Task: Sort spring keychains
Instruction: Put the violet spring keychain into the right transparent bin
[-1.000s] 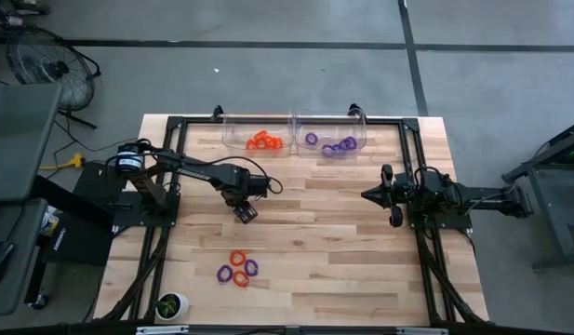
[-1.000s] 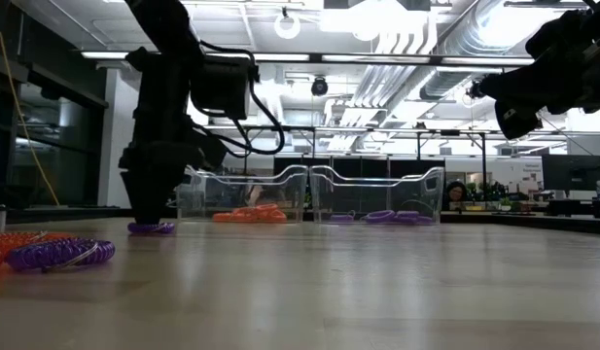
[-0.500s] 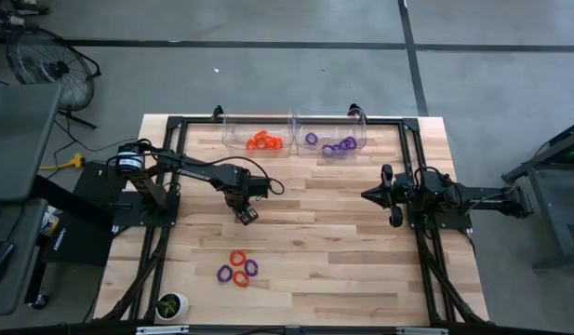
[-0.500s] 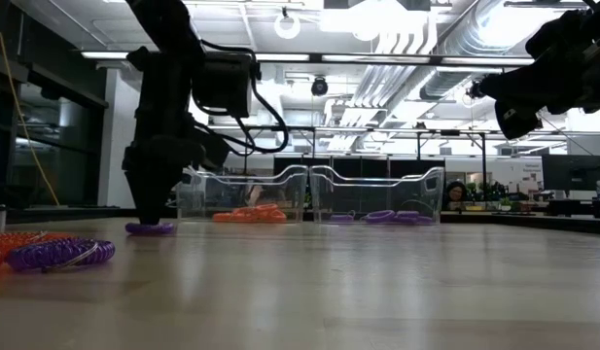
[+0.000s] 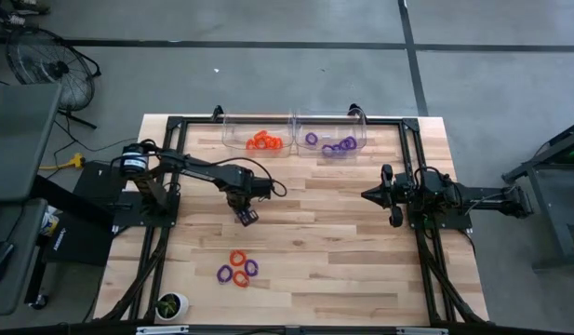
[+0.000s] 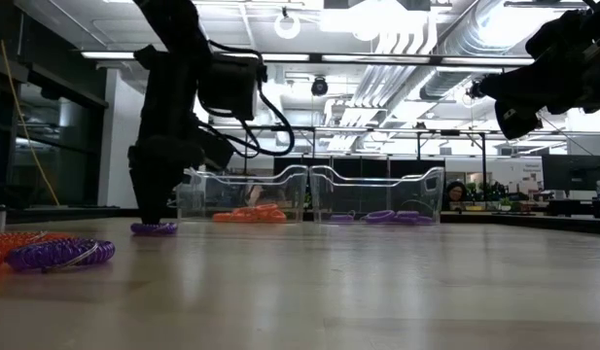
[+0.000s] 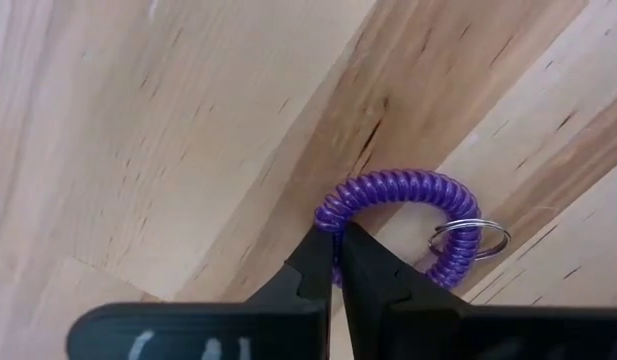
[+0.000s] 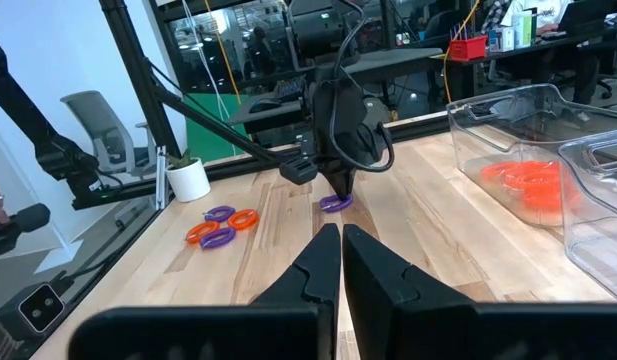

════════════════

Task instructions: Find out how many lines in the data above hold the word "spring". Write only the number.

Task solution: 2